The new model will see the majority of our grant making organized around specific opportunities for impact, to be determined over the coming months. It will free us from annual strategy and budget cycles, allow us to pursue campaign arcs of different durations, and make us more responsive to a rapidly changing world. This will often mean multiyear commitments enabling our partners to invest in ambitious, long-term action—with clear, measurable goals that would not be met without Open Society’s involvement.
In some cases our commitments will span multiple geographies. But we will remain spread out, with staff drawn from and based in countries around the world; the Board has recognized that opportunities for significant change are often at the local level and that, as such, our new model’s success depends on local knowledge and legitimacy. We will also be maintaining pools of funding with which to sustain certain existing relationships critical to our mission and to respond to urgent developments as they arise.
A new Executive Leadership Team, comprised of three colleagues and me, has taken on overall responsibility for this new model. As vice presidents, Pedro Abramovay and Binaifer Nowrojee share responsibility for programming. And as vice president and chief operating officer, Sandra Breka oversees operations, change management, and strategy and impact support. Other senior managers well-known to you will continue to carry out their existing roles within the wider Management Committee. Where there have been staff changes, or departures, we have announced these separately. Full details of our new leadership structure will be published on our website in due course.
Working with the vice presidents for programming will be a small group of managing directors, to be selected in the coming weeks. Below them, directors based around the world will lead bespoke teams built around specific opportunities for impact, supplanting prior teams based only on particular geographies or themes. Our goals will determine our team structures, rather than our structures determining our goals.
As we have already shared with staff, early estimates suggest that our new model will necessitate head count reductions of no less than 40 percent globally. That is painful news for all concerned. We are deeply proud of everything Open Society and its network have achieved in the past years. The cuts are not a reflection of that, but of a world in which we no longer enjoy the more favorable environment of the recent past and thus must change how we operate.
We are now moving to shift our work and spending as quickly as possible onto the new model, a transition which, I am sure you understand, needs to be conducted in a thorough and joined-up way over the second half of this year. We expect to limit grant making from October to the end of February 2024. Your points of contact at Open Society will provide further information as soon as they have it available to share.
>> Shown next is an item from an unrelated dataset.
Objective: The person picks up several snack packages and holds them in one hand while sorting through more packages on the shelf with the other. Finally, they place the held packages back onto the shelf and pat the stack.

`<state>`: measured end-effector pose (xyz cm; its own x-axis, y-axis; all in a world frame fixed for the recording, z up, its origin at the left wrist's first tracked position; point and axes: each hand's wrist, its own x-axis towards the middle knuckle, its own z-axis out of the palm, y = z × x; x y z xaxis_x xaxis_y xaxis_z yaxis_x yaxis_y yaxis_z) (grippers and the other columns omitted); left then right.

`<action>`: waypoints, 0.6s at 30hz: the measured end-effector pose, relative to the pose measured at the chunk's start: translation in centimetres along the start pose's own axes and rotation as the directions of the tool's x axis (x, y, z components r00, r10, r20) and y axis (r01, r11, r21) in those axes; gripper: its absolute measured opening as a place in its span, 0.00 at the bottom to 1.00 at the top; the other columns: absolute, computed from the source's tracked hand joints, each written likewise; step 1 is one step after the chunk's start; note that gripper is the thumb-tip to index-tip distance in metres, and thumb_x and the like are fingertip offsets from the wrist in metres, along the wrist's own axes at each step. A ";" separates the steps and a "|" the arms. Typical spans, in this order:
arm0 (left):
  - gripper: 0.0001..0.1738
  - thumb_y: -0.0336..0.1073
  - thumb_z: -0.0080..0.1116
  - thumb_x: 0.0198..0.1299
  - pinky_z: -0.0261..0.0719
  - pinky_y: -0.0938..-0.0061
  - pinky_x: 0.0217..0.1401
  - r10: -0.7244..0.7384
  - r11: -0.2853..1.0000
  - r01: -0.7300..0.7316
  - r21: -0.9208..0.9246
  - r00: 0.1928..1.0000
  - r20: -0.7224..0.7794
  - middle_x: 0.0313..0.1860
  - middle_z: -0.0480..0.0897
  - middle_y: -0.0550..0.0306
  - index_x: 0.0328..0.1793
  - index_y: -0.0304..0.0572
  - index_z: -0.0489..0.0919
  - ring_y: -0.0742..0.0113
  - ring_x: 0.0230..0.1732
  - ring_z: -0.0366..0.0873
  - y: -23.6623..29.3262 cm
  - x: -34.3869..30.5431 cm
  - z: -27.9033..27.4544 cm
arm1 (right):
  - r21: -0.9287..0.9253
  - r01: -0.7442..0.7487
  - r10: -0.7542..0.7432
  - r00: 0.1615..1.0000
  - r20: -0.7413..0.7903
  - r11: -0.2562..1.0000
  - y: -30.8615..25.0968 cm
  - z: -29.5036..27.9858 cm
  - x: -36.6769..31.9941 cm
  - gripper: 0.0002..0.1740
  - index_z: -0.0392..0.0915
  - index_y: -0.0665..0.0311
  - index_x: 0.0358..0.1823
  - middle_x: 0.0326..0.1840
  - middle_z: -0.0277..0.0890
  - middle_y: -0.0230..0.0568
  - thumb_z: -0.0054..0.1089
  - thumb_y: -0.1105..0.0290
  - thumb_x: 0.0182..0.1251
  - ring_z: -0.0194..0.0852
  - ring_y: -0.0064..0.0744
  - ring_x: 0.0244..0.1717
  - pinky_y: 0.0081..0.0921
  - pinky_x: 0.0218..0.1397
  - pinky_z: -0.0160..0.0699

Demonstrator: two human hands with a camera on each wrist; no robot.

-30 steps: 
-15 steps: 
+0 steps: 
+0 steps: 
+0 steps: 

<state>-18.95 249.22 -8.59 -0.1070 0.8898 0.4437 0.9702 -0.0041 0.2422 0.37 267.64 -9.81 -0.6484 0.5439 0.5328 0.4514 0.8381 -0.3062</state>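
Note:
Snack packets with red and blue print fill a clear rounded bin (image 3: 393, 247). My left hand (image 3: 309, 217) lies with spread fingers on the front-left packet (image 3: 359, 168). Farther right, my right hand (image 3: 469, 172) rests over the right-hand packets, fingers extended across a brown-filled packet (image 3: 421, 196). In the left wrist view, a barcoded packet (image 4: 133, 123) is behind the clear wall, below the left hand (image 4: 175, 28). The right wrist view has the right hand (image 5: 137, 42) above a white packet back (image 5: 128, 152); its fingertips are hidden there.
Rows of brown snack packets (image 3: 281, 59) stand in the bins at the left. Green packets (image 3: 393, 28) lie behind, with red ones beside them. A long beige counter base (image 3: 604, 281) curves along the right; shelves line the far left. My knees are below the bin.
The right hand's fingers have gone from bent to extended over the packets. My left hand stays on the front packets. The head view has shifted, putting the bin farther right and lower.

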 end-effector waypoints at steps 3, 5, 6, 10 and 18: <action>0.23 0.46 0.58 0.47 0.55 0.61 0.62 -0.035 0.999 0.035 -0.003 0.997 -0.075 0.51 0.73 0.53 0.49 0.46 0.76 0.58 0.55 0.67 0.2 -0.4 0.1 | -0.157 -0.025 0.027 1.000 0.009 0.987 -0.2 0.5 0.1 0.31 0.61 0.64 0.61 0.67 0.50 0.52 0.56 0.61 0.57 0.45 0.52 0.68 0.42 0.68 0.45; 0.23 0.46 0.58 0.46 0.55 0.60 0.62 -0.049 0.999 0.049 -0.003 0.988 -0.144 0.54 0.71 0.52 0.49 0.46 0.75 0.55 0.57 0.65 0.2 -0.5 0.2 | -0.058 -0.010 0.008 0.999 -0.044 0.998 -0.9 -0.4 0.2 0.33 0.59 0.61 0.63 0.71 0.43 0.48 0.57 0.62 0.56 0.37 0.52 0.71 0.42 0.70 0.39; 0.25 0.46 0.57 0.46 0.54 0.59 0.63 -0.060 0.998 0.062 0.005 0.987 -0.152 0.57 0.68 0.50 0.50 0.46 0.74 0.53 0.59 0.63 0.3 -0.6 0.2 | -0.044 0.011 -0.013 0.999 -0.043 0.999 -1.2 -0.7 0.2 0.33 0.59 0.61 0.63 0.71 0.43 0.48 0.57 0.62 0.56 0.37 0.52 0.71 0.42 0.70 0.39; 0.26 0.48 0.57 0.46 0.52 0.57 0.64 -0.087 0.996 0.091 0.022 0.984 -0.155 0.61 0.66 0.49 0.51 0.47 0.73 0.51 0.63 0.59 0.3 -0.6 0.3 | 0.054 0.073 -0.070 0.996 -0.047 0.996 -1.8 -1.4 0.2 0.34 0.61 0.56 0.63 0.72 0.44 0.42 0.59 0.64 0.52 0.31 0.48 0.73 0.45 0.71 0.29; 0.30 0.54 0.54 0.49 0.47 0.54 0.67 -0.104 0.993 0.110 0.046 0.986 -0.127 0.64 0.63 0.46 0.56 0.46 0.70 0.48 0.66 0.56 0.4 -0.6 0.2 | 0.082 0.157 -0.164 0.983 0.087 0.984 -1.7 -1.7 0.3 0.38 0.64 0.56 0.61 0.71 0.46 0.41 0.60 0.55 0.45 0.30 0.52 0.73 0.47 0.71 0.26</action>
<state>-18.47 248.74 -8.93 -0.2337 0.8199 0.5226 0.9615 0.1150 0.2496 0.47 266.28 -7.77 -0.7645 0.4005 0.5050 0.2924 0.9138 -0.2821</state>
Please direct any urgent questions to them, while also bearing with all of us as we follow the proper processes to ensure success. Our objective is to end the years of uncertainty and move into the future with confidence.
I would like to conclude by stressing how grateful my colleagues and I are for everything you do for the causes of open society, democracy, and individual rights. I look forward to returning to you all with more details as soon as possible.
Until June 2024, Mark Malloch-Brown was president of the Open Society Foundations.